Rébecca Déraspe, le fleuve, la vie et la mort
Après un automne prolifique, la dramaturge Rébecca Déraspe est déjà de retour avec une autre pièce. Les filles du Saint-Laurent, enfin présentée au Centre du Théâtre d’Aujourd’hui après avoir été à l’affiche au théâtre parisien de la Colline, met en scène une distribution presque toute féminine, dont le fleuve, qui devient un personnage en soi.
C’est ce cours d’eau qui recrache sept corps – une image qui nous renvoie tristement à l’actualité des derniers jours. Neuf personnages, dont huit femmes, retrouvent tour à tour, par hasard, ces cadavres non identifiés. Sous le choc, chacun est confronté à sa propre existence, comme poussé par un souffle de vie.
«Le fleuve, c’est la vie et la mort», lance l’autrice en entrevue avec Métro. Si l’eau est source de vie, elle a aussi une force destructrice, une puissance meurtrière. «Il y a la vie et la mort dans la pièce. C’est un texte qui a été écrit pendant la pandémie, où il y avait ce rapport soudain à la mort qu’on avait en pleine face.»
Le Saint-Laurent est une femme
C’est la comédienne Elkahna Talbi, également établie comme artiste de spoken word sous son pseudonyme Queen Ka, qui interprète le Saint-Laurent, le cours d’eau étant ici incarné d’une manière très physique.

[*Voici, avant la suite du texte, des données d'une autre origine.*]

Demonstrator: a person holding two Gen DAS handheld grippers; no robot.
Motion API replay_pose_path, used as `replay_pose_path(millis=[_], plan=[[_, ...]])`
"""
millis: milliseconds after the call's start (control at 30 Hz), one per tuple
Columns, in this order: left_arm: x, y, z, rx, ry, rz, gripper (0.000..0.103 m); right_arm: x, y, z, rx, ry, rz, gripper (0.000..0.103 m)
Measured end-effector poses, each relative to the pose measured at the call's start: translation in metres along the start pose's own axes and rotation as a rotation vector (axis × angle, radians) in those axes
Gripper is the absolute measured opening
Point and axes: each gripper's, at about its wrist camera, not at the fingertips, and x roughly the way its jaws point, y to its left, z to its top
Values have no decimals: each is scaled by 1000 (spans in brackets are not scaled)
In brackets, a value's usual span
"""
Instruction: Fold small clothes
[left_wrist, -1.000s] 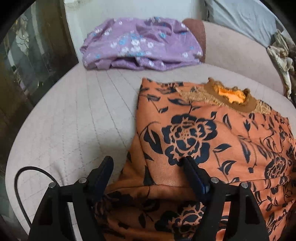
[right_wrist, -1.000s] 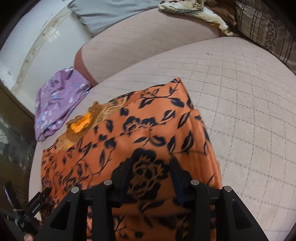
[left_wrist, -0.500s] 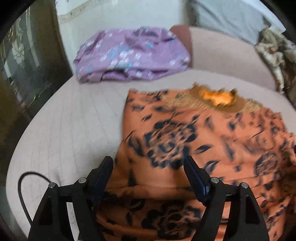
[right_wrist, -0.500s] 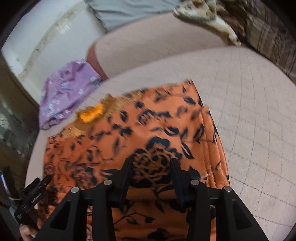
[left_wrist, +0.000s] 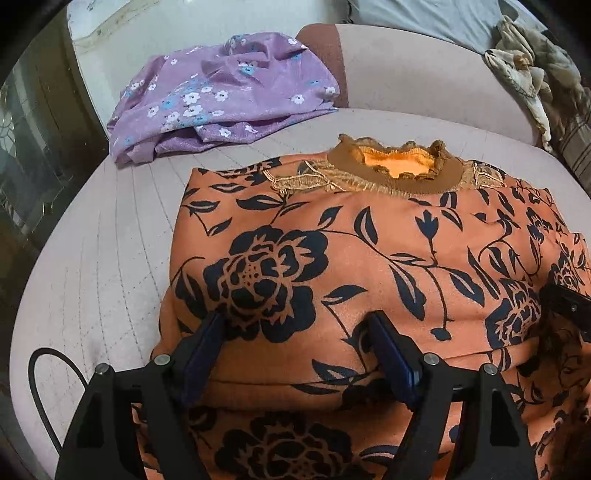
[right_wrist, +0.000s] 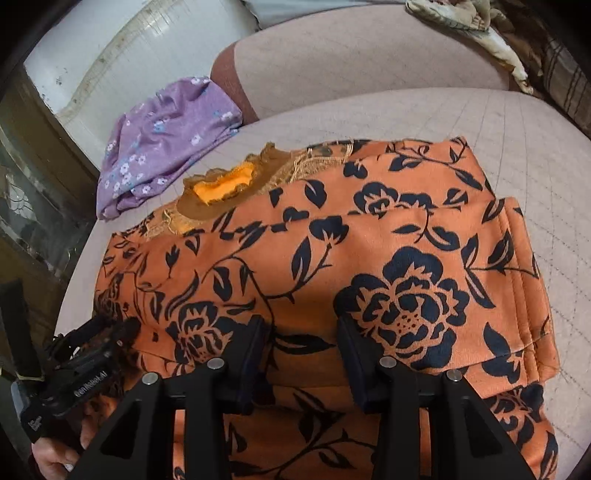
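Note:
An orange top with a dark floral print (left_wrist: 369, 258) lies on a pinkish quilted cushion (left_wrist: 110, 258), its brown collar (left_wrist: 399, 168) at the far end. Its near hem is folded up over the body. My left gripper (left_wrist: 295, 332) is open, fingers spread wide over the folded edge on the left side. My right gripper (right_wrist: 301, 336) is open over the folded edge on the right side of the top (right_wrist: 332, 258). Neither grips cloth. The left gripper's body also shows in the right wrist view (right_wrist: 74, 373).
A purple floral garment (left_wrist: 221, 96) lies crumpled at the far left of the cushion, also in the right wrist view (right_wrist: 162, 136). A sofa backrest (left_wrist: 424, 74) rises behind, with a grey pillow and crumpled cloths (left_wrist: 528, 74) at the far right.
Both grippers have moved forward over the orange top, toward the collar. The folded hem now lies further up the body. Both stay open.

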Motion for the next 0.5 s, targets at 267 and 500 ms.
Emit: replay_pose_path(millis=[267,500], plan=[[-18,46,13,-144,-60,19,81,-25,-11,5,70,-81,118,44],[14,58,6,-186,76,70,82,0,-2,-1,41,14,75,43]])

«J’avais ce désir d’aller chercher chez elle cette espèce de verve extrêmement habile», raconte Rébecca Déraspe, qui a été applaudie ces derniers mois pour Les Glaces à la Licorne, Féministe pour homme à l’Usine C et La nuit des rois au Théâtre du Nouveau Monde.
Le fleuve, ou Elkahna, est en dialogue avec l’une des femmes de la pièce, Rose, personnage incarné par Louise Laprade qui a connu un grand amour pendant son adolescence. Mais cet amour est parti un jour sur un bateau de pêche et n’est jamais revenu. «Ça fait 60 ans qu’elle parle au fleuve et qu’elle est en tabarnak contre lui.»

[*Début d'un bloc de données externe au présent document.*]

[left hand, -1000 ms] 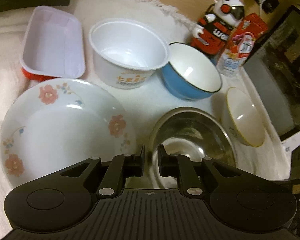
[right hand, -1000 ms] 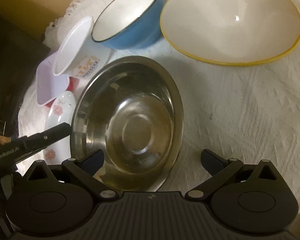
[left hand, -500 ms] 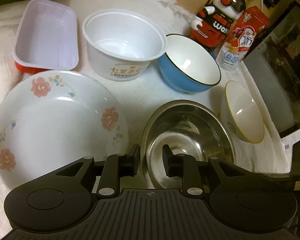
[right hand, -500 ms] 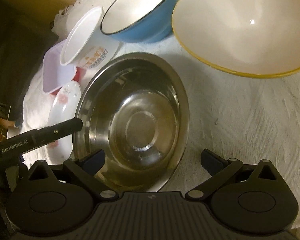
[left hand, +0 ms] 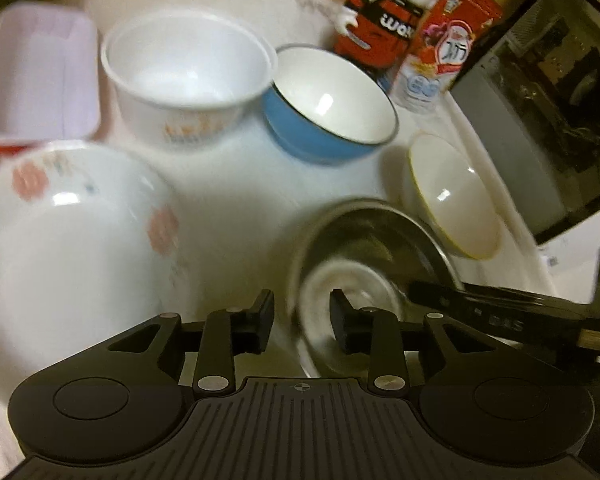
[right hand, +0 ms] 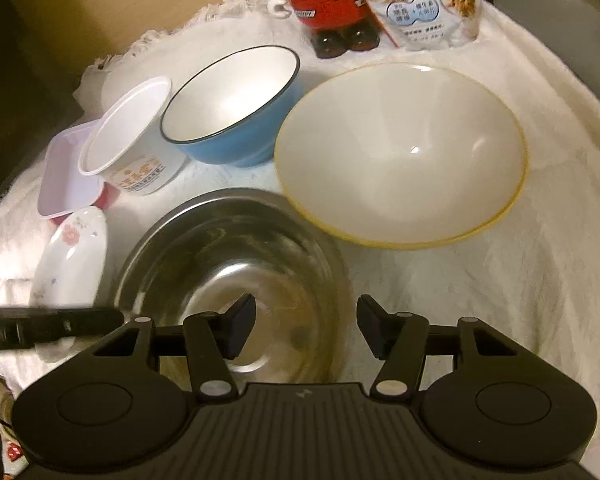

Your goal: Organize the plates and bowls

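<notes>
Both claws over the steel bowl (right hand: 228, 276): right claw (right hand: 306, 326) just closing, astride the near-right rim, not yet pinching; left claw (left hand: 300, 320) just opening, spread, astride the near-left rim.

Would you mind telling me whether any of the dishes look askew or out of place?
Only the steel bowl looks odd: its far rim overlaps the yellow-rimmed bowl beside it, and contact is unclear. Nothing looks spilled or broken.
</notes>
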Demonstrator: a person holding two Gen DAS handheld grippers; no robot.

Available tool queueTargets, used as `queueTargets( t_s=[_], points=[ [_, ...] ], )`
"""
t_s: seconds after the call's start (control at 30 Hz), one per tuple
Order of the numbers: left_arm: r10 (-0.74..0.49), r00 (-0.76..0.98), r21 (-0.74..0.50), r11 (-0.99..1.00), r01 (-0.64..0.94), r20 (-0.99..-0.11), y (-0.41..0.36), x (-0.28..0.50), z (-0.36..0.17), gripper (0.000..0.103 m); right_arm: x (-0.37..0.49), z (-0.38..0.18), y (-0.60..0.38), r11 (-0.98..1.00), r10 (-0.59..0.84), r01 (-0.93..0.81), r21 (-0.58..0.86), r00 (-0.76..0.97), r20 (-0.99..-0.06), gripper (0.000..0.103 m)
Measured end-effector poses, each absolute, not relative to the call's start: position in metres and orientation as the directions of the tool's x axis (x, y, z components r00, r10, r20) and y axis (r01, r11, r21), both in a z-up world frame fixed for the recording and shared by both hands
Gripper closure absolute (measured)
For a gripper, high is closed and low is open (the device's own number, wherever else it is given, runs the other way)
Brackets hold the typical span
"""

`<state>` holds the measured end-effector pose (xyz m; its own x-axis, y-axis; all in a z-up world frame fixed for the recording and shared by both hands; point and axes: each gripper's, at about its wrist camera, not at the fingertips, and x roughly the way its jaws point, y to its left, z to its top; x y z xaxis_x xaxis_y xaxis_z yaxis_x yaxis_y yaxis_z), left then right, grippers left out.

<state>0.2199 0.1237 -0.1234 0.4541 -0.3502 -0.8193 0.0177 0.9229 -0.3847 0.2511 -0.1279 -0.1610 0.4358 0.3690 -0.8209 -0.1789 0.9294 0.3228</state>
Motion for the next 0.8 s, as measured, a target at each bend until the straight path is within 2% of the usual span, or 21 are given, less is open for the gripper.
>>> queueTargets(
  t_s=[0.2, 0.27, 0.43, 0.6, 0.8],
  points=[
    [-0.343, 0.436, -0.358, 0.932, 0.050, -0.832, 0.112, 0.229, -0.136, 0.070, 0.257, -0.169, -0.124, 0.928, 0.371, -0.178, 0.326, 0.429, -0.824, 0.046],
    [-0.358, 0.416, -0.360, 0.930, 0.077, -0.836, 0.104, 0.230, -0.143, 0.068, 0.259, -0.174, -0.122, 0.926, 0.378, -0.176, 0.335, 0.408, -0.831, 0.051],
    [-0.342, 0.387, -0.339, 0.937, 0.078, -0.856, 0.096, 0.234, -0.149, 0.068, 0.255, -0.177, -0.113, 0.931, 0.363, -0.189, 0.312, 0.394, -0.844, 0.051],
    [-0.389, 0.420, -0.411, 0.911, 0.040, -0.820, 0.113, 0.221, -0.132, 0.068, 0.255, -0.162, -0.113, 0.927, 0.373, -0.196, 0.319, 0.408, -0.834, 0.051],
    [-0.382, 0.566, -0.478, 0.878, -0.024, -0.730, 0.155, 0.201, -0.087, 0.066, 0.258, -0.123, -0.093, 0.902, 0.428, -0.263, 0.342, 0.444, -0.787, 0.051]
  ],
)
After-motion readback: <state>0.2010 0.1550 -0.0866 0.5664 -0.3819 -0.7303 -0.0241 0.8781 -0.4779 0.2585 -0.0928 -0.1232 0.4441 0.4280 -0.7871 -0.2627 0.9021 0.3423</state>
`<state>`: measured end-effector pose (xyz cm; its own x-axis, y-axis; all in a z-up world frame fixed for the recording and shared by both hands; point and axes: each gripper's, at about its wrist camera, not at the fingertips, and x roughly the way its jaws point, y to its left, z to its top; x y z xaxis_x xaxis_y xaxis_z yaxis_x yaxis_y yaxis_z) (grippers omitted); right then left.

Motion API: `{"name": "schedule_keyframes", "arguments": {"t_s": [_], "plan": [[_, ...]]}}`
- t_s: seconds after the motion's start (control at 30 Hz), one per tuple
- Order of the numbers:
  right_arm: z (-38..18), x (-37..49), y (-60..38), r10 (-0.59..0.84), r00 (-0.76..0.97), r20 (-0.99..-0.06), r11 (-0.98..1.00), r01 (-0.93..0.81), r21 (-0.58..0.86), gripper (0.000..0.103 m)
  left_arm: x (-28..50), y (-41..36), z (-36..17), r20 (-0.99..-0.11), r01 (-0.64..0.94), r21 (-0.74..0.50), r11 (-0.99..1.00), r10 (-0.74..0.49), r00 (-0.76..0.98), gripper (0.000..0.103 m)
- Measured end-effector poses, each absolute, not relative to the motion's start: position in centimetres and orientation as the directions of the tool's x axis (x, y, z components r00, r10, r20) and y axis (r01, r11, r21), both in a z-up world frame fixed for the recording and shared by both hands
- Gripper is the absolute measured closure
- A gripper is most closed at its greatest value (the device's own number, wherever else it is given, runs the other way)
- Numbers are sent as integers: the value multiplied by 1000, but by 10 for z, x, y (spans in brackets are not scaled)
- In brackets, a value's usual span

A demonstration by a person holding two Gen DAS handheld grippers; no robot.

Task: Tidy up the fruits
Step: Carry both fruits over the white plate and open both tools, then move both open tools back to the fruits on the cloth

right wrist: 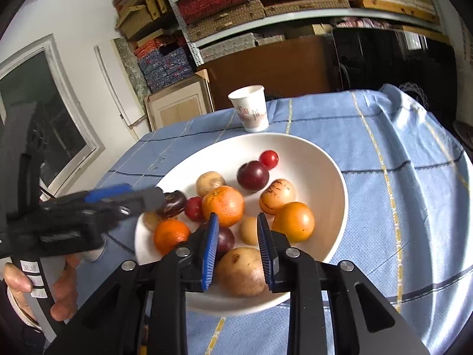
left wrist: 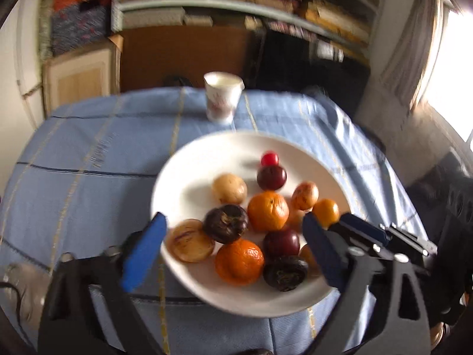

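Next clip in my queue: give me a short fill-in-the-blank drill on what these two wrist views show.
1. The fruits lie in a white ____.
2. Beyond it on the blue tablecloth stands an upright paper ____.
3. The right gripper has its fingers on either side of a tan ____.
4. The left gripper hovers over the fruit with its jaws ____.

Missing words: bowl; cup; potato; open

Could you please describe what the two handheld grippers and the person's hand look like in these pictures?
Both are black plastic frames with silver bolt heads. The left gripper has smooth blue finger pads; the right gripper has ribbed blue pads. The bare hand grips a grey handle bearing white labels.
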<state>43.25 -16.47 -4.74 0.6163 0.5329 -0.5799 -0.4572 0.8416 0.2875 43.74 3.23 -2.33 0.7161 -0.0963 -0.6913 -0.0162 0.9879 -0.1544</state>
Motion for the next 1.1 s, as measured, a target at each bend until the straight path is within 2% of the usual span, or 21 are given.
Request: {"name": "schedule_keyframes", "arguments": {"t_s": [0.07, 0.17, 0.27, 0.33, 0.47, 0.57, 0.73, 0.87, 1.1], "plan": [[-38, 419, -164, 522, 642, -562, 847, -469, 251, 44, 420, 37, -17, -678, -9, -174, 985, -113, 726, 7], [-27, 393, -164, 525, 660, -537, 839, -509, 195, 39, 390, 46, -13, -674, 0, -210, 978, -145, 724, 5], [-30, 364, -165, 549, 621, -559, 806, -571, 157, 36, 350, 59, -13, -649, 10, -260, 966, -182, 739, 5], [-35, 348, -163, 551, 596, -584, 782, -613, 112, 35, 323, 67, -18, -634, -13, -283, 959, -176, 753, 5], [-59, 308, -143, 467, 574, -672, 693, -710, -126, 35, 283, 75, -36, -589, -17, -282, 959, -159, 793, 5], [-75, 293, -137, 427, 566, -705, 640, -740, -207, 35, 272, 70, -49, -612, -58, -199, 978, -78, 787, 5], [-86, 291, -137, 419, 531, -737, 629, -755, -186, 35, 272, 57, -56, -670, -43, -104, 994, -39, 741, 5], [-93, 295, -134, 422, 505, -753, 635, -757, -152, 35, 267, 52, -59, -678, -49, -44, 998, 6, 735, 5], [-99, 298, -130, 422, 483, -767, 639, -758, -126, 35, 267, 55, -65, -709, -48, -72, 996, -17, 705, 5]]}}
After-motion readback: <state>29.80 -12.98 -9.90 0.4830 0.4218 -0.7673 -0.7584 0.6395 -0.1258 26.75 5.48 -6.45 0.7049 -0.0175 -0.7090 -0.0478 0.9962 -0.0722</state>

Originaire de Rivière-du-Loup, Rébecca Déraspe, qui a écrit la pièce en collaboration avec Annick Lefebvre, vit elle-même une relation d’une grande proximité avec le Saint-Laurent.
«Pour moi, le fleuve, c’est un interlocuteur, c’est la projection de mes espoirs, confie-t-elle. Je demande au fleuve de réaliser mes rêves, je suis vraiment en dialogue avec lui. C’est un espace important dans ma géographie personnelle.»
Féministe dans l’âme
Les Glaces, qui portait sur une histoire de viol, et Féministe pour homme, un monologue revendicateur, sont très clairement des pièces féministes. Quand c’est dans le titre, ça porte difficilement à confusion!
C’est cependant plus subtil pour Les filles du Saint-Laurent. «Je pense que le processus est féministe, mais ce n’est pas le sujet du spectacle. Reste que, pour moi, ce n’est pas anodin de voir autant d’actrices sur scène d’âges différents», avance Rébecca Déraspe, qui commence par ailleurs l’écriture de l’adaptation cinématographie de sa pièce Ceux qui se sont évaporés.
En plus de Louise Laprade et Elkahna Talbi, on retrouve sur scène Zoé Boudou, Annie Darisse, Marie-Thérèse Fortin, Gabrielle Lessard, Marie-Ève Milot, Émilie Monnet, Catherine Trudeau et Tatiana Zinga Botao. Le seul homme est incarné par Ariel Ifergan.
«On prend parole, bien sûr, en faisant ce geste, poursuit la dramaturge en rappelant que la mise en scène est également signée par une femme, Alexia Bürger. Ce sont aussi des femmes qui vivent des situations reliées à la condition féminine.»
N’empêche que le thème de la pièce, ce n’est pas le féminisme ou la condition féminine, mais plutôt l’importance «de vivre pendant qu’on est en vie.»
«Le fait de croiser la mort va réveiller les personnages, les ressaisir. S’ils n’avaient pas vu ces cadavres-là, probablement qu’ils auraient continué sur une voie de destruction mortelle», croit l’autrice, qui a su insuffler son humour même dans cette pièce.
Les filles du Saint-Laurent est présentée jusqu’au 29 avril au Centre du Théâtre d’Aujourd’hui.